◆ **Requirement**
Make an exact copy of the listing below.

◆ **Stored data**

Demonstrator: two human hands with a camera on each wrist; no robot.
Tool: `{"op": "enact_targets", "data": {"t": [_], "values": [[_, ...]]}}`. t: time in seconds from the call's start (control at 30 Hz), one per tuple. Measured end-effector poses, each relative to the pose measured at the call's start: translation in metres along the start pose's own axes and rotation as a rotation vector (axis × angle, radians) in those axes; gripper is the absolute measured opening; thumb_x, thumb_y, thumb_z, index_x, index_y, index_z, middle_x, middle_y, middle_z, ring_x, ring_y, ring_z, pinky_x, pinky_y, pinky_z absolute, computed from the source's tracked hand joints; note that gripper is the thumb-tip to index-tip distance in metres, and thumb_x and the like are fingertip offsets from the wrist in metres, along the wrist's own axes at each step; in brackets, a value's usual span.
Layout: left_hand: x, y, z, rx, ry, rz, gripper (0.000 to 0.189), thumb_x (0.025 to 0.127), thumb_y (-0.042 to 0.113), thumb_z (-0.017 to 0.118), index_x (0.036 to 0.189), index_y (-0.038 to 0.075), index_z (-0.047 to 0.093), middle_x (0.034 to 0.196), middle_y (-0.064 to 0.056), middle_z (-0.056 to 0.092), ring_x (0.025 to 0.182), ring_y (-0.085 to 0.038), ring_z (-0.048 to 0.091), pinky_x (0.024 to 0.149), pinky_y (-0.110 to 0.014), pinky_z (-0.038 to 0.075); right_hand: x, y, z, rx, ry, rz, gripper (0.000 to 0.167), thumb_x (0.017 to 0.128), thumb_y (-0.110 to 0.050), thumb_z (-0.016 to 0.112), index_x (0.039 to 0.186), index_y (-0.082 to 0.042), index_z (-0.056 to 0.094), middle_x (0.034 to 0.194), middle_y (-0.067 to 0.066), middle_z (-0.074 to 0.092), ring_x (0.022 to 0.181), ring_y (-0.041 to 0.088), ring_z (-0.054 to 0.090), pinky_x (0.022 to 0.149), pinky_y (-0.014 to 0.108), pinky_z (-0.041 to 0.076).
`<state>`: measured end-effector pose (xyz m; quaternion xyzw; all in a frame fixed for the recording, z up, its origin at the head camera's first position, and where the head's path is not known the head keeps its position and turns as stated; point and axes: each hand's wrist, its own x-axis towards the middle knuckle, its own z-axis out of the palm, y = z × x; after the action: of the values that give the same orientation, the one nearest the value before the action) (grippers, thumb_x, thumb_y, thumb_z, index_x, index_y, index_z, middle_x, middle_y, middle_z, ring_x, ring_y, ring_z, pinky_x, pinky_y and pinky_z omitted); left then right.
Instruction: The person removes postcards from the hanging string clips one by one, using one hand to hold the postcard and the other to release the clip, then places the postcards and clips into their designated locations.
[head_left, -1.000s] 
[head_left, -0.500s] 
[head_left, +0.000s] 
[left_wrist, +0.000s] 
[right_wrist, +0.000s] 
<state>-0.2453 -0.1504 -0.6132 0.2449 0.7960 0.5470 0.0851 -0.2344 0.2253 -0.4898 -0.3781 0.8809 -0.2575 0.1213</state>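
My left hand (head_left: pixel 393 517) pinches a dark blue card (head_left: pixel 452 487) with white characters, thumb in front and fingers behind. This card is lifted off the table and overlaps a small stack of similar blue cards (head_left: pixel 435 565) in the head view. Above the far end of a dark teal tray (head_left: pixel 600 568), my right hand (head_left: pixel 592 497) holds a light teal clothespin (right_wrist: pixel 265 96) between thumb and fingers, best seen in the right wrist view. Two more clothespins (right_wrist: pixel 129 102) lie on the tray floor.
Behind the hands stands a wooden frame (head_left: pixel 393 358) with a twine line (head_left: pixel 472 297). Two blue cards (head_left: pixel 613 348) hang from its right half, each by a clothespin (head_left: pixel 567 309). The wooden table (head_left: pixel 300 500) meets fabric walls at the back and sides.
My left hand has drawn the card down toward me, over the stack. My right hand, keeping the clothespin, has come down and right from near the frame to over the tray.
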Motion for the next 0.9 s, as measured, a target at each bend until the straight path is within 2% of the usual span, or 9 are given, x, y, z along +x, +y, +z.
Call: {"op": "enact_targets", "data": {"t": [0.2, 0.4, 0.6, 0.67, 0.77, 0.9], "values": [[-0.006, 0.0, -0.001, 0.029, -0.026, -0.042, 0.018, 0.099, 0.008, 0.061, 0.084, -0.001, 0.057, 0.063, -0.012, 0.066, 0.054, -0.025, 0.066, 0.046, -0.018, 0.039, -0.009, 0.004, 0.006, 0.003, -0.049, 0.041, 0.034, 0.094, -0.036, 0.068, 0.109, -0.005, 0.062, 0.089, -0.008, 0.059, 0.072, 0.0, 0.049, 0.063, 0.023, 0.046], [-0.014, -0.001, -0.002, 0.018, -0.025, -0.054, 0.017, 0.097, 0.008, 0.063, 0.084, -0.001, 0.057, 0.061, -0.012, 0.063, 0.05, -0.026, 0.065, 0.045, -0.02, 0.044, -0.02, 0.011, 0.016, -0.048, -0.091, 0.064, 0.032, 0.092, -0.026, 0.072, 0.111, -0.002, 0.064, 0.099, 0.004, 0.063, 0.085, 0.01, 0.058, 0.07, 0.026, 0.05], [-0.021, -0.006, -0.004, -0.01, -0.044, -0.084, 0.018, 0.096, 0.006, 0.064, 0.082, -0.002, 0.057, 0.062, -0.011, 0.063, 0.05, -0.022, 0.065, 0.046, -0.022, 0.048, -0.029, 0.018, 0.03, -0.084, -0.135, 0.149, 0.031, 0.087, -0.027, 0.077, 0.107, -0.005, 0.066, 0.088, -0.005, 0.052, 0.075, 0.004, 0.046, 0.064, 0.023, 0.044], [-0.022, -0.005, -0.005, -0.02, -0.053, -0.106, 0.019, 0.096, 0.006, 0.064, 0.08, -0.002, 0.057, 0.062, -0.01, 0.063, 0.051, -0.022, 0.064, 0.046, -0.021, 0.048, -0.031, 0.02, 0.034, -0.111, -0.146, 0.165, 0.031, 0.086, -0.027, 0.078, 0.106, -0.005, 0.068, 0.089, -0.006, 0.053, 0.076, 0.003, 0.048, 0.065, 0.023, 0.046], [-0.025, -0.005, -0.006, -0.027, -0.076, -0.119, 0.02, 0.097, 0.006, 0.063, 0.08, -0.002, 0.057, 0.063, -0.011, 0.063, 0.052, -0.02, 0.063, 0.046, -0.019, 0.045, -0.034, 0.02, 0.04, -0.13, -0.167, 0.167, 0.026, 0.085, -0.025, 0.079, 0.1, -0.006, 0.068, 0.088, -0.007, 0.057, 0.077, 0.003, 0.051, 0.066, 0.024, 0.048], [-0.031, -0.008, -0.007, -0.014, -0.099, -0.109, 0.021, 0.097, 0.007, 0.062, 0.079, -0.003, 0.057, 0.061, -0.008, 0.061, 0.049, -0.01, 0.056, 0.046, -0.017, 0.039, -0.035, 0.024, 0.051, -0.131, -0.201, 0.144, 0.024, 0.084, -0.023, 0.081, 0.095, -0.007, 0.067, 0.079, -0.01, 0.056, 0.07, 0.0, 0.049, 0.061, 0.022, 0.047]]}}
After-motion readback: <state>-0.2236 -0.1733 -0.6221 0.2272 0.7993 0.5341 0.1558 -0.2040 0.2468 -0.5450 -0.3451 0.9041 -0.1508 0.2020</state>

◆ **Task output**
Demonstrator: two human hands with a camera on each wrist; no robot.
Tool: `{"op": "enact_targets", "data": {"t": [_], "values": [[_, ...]]}}`. t: time in seconds from the call's start (control at 30 Hz), one per tuple. Measured end-effector poses, each relative to the pose measured at the call's start: translation in metres along the start pose's own axes and rotation as a rotation vector (axis × angle, radians) in those axes; gripper is the absolute measured opening; thumb_x, thumb_y, thumb_z, index_x, index_y, index_z, middle_x, middle_y, middle_z, ring_x, ring_y, ring_z, pinky_x, pinky_y, pinky_z absolute, computed from the source's tracked hand joints; note that gripper is the thumb-tip to index-tip distance in metres, and thumb_x and the like are fingertip offsets from the wrist in metres, along the wrist's own axes at each step; in brackets, a value's usual span.
Layout: left_hand: x, y, z, rx, ry, rz, gripper (0.000 to 0.189), thumb_x (0.025 to 0.127), thumb_y (-0.042 to 0.113), thumb_z (-0.017 to 0.118), index_x (0.036 to 0.189), index_y (-0.038 to 0.075), index_z (-0.047 to 0.093), middle_x (0.034 to 0.196), middle_y (-0.064 to 0.056), middle_z (-0.056 to 0.092), ring_x (0.025 to 0.182), ring_y (-0.085 to 0.038), ring_z (-0.048 to 0.091), pinky_x (0.024 to 0.149), pinky_y (-0.110 to 0.014), pinky_z (-0.038 to 0.075); right_hand: x, y, z, rx, ry, rz, gripper (0.000 to 0.167), thumb_x (0.017 to 0.128), thumb_y (-0.110 to 0.050), thumb_z (-0.016 to 0.112), index_x (0.039 to 0.186), index_y (-0.082 to 0.042), index_z (-0.056 to 0.094), middle_x (0.034 to 0.194), middle_y (-0.067 to 0.066), middle_z (-0.074 to 0.092), ring_x (0.022 to 0.181), ring_y (-0.041 to 0.088), ring_z (-0.054 to 0.090), pinky_x (0.022 to 0.149), pinky_y (-0.014 to 0.108), pinky_z (-0.041 to 0.076).
`<state>`: measured end-effector pose (xyz m; quaternion xyzw; all in a frame fixed for the recording, z up, its origin at the head camera's first position, and where the head's path is not known the head keeps its position and turns as stated; point and axes: each hand's wrist, its own x-axis towards the middle knuckle, its own z-axis out of the palm, y = z × x; after the action: of the values that give the same orientation, the one nearest the value before the action) (grippers, thumb_x, thumb_y, thumb_z, index_x, index_y, index_z, middle_x, middle_y, middle_z, ring_x, ring_y, ring_z, pinky_x, pinky_y and pinky_z omitted); left then right.
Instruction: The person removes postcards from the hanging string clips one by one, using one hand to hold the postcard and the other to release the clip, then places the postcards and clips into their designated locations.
[head_left, -1.000s] 
[head_left, -0.500s] 
[head_left, +0.000s] 
[left_wrist, +0.000s] 
[right_wrist, +0.000s] 
<state>-0.2453 -0.1504 -0.6132 0.2449 0.7960 0.5470 0.0851 -0.2344 0.2253 -0.4898 -0.3781 0.8809 -0.2575 0.1213</state>
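My left hand (head_left: pixel 393 517) pinches a dark blue card (head_left: pixel 452 487) with white characters, thumb in front and fingers behind. This card is lifted off the table and overlaps a small stack of similar blue cards (head_left: pixel 435 565) in the head view. Above the far end of a dark teal tray (head_left: pixel 600 568), my right hand (head_left: pixel 592 497) holds a light teal clothespin (right_wrist: pixel 265 96) between thumb and fingers, best seen in the right wrist view. Two more clothespins (right_wrist: pixel 129 102) lie on the tray floor.
Behind the hands stands a wooden frame (head_left: pixel 393 358) with a twine line (head_left: pixel 472 297). Two blue cards (head_left: pixel 613 348) hang from its right half, each by a clothespin (head_left: pixel 567 309). The wooden table (head_left: pixel 300 500) meets fabric walls at the back and sides.
My left hand has drawn the card down toward me, over the stack. My right hand, keeping the clothespin, has come down and right from near the frame to over the tray.
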Motion for the next 0.9 s, as measured, a target at each bend until the straight path is within 2% of the usual span, or 9 are given, x, y, z along +x, +y, +z.
Call: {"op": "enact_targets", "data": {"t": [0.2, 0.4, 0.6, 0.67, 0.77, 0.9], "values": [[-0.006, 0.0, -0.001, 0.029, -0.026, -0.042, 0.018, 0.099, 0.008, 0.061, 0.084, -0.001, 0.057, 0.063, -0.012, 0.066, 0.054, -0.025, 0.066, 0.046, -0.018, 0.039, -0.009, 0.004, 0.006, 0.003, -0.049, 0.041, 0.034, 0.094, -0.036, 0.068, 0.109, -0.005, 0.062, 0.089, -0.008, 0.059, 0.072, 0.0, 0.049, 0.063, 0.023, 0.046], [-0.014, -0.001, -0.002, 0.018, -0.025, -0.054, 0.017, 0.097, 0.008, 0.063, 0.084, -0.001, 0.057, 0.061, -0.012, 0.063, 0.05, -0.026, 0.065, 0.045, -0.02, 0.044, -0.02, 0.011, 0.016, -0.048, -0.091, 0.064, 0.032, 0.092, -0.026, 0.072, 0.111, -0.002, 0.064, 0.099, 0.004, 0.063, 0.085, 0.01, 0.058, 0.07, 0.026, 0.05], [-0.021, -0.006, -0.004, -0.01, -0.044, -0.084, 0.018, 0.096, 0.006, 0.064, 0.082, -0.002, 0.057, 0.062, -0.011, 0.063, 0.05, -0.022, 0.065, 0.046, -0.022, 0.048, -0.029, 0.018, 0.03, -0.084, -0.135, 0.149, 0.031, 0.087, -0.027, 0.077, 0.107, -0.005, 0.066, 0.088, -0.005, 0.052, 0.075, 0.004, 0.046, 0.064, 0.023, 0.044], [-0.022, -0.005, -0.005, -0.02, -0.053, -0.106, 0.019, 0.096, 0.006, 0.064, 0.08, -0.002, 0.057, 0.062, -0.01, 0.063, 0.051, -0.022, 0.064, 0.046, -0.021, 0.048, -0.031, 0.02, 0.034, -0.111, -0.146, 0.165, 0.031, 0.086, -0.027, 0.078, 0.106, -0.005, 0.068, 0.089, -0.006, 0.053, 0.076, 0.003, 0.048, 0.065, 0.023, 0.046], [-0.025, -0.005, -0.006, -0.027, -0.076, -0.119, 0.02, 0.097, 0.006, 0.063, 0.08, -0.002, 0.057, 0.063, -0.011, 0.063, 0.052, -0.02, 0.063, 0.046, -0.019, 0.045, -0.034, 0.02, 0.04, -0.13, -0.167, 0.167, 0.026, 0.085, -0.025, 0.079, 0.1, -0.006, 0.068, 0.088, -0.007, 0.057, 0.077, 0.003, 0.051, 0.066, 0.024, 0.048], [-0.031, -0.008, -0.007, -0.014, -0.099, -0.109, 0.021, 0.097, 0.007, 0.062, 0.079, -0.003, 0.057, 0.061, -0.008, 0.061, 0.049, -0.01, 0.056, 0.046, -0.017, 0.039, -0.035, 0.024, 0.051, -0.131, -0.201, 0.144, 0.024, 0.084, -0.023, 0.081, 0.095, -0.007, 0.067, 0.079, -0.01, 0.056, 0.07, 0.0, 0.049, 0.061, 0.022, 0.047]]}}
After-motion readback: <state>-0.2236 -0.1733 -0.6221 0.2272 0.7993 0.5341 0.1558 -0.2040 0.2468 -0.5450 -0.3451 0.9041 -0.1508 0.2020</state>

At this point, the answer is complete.